Principal AI Platform Architect
Microsoft
Principal AI Platform Architect
Redmond, Washington, United States
Save
Overview
The Azure Platform Architecture team is at the forefront of technology and system design, leading the way for the next generation of systems and AI super computers. Our mission is to architect the most performant, secure, reliable, and cost and power optimized solutions that are deployed and managed at hyperscale and power Azure. Leading the AI platform architecture for these systems that power one of the largest hardware deployments on earth requires deep technical knowledge and partnership across many teams. This individual will act as the subject matter expert and platform architect for Microsoft internal Artificial intelligence (AI) Accelerator family products, helping articulate and define our next generation platforms. This requires working across multiple domains including product, software, electrical, mechanical, thermal, performance, and deployment to find the right solution trade-offs.

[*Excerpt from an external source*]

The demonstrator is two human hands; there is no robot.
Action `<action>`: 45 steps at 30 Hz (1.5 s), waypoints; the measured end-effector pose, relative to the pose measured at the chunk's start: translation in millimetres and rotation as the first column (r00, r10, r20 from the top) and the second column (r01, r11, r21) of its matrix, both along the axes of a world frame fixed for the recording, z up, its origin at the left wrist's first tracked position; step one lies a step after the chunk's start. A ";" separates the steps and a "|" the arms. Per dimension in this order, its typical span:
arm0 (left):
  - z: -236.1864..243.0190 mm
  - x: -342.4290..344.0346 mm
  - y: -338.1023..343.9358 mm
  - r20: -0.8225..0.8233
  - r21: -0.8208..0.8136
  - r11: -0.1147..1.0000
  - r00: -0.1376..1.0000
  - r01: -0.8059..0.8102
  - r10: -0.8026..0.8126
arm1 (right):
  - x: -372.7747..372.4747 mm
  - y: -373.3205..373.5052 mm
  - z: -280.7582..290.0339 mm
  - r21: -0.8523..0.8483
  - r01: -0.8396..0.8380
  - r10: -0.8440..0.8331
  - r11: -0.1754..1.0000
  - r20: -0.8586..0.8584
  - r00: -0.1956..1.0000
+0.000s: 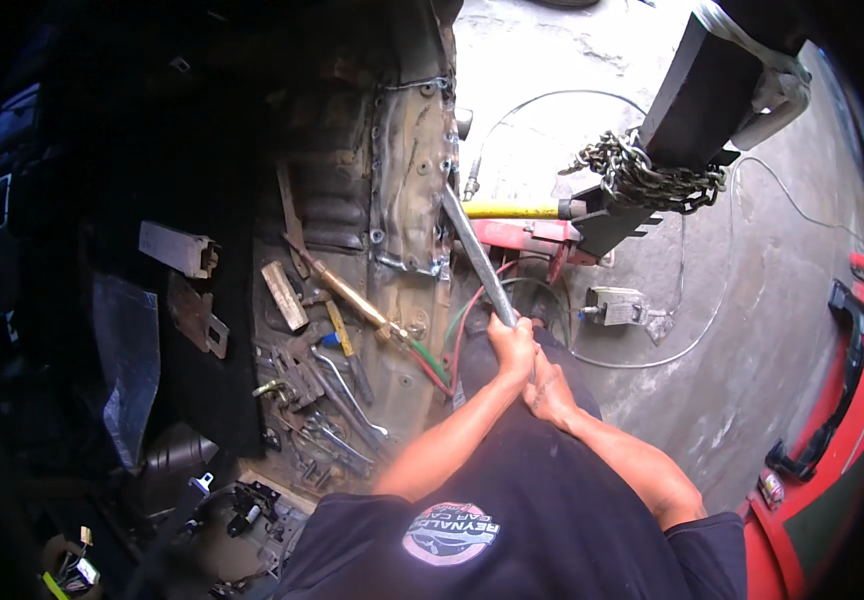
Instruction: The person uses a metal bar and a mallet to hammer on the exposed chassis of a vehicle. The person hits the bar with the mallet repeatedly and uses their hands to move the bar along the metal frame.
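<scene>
Both of my hands are wrapped round a long grey metal bar. My left hand grips it higher up, and my right hand closes round its lower end close to my body. The bar slants up and to the left. Its far end meets the edge of a worn metal sill panel on an opened-up vehicle body; whether it is wedged under the edge, I cannot tell. Past the bar, a yellow handle runs sideways above a red jack.
A welding torch with red and green hoses lies on the vehicle floor by a hammer and several hand tools. To the right, chain wraps a dark steel post. A foot pedal and thin hose lie on the concrete.
</scene>
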State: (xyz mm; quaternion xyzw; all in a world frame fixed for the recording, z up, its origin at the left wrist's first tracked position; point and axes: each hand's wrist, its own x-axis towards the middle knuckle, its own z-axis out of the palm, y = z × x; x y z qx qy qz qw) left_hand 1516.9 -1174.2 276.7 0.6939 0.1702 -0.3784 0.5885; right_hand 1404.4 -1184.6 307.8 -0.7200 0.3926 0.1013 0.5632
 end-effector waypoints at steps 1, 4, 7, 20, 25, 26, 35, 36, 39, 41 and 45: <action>-1.5 -2.0 -0.1 0.003 -0.008 1.000 1.000 -0.014 0.014 | -2.6 0.6 -3.2 0.001 0.001 -0.001 1.000 0.000 1.000; -4.3 -3.8 1.0 0.010 -0.018 1.000 1.000 -0.024 0.024 | -4.8 4.7 -11.2 -0.032 -0.005 0.005 0.999 0.005 1.000; 1.0 0.2 0.7 -0.012 -0.041 0.999 1.000 -0.028 0.028 | 2.8 -0.3 4.5 -0.008 0.002 -0.002 1.000 -0.004 1.000; 26.0 -3.4 15.7 -0.135 -0.141 0.990 0.991 -0.015 -0.004 | -9.8 13.1 22.1 -0.106 -0.045 0.036 0.993 -0.087 0.996; 21.0 -10.0 17.7 -0.110 -0.139 0.990 0.994 -0.005 -0.010 | -13.4 12.2 18.4 -0.039 -0.032 0.029 0.999 -0.095 0.995; 19.4 -11.5 18.0 -0.114 -0.135 0.991 0.993 -0.004 -0.011 | -15.3 12.4 16.0 -0.035 -0.031 0.027 0.999 -0.098 0.995; 9.5 -17.9 8.7 0.039 -0.034 0.999 0.999 -0.033 0.034 | -17.8 -0.6 12.2 0.060 -0.016 0.011 0.998 0.080 0.997; 9.0 -17.8 8.1 0.039 -0.036 0.999 0.998 -0.041 0.043 | -17.2 -1.4 12.5 0.062 -0.025 0.020 0.998 0.075 0.997; 9.2 -19.9 10.2 0.012 -0.018 0.999 0.999 -0.035 0.035 | -14.1 -3.3 19.7 0.120 -0.017 0.013 0.993 0.035 0.999; 12.8 -17.9 7.2 -0.007 -0.013 1.000 1.000 -0.015 0.015 | -12.5 -6.8 19.0 0.162 0.005 -0.006 0.987 0.010 1.000; 16.1 -15.7 4.0 0.004 -0.022 1.000 1.000 -0.007 0.008 | -16.2 -6.0 8.4 0.077 -0.013 0.008 0.997 0.067 0.998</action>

We are looking for a Principal AI Platform Architect to join the team.
Our team is part of a broader hardware and infrastructure organization known as the Silicon, Cloud Hardware, and Infrastructure Engineering (SCHIE). SCHIE is the team behind Microsoft’s expanding Cloud Infrastructure and is responsible for powering Microsoft’s “Intelligent Cloud” mission. SCHIE delivers the core infrastructure and foundational technologies for Microsoft's 200+ online businesses including Teams, OneDrive, Office 365, Xbox Live, Skype, Bing, MSN, and the Microsoft Azure platform globally.
We architect and design the server and data center infrastructure, security and compliance, operations, globalization, and manageability solutions to support these businesses. Our focus is on smart growth, high efficiency, and deliver trusted experience to customers and partners worldwide. As Microsoft's cloud business continues to grow the ability to deploy new offerings and HW infrastructure on time, at hyperscale, with high reliability and the best performance/price level is paramount.
Microsoft’s mission is to empower every person and every organization on the planet to achieve more. As employees we come together with a growth mindset, innovate to empower others, and collaborate to realize our shared goals. Each day we build on our values of respect, integrity, and accountability to create a culture of inclusion where everyone can thrive at work and beyond.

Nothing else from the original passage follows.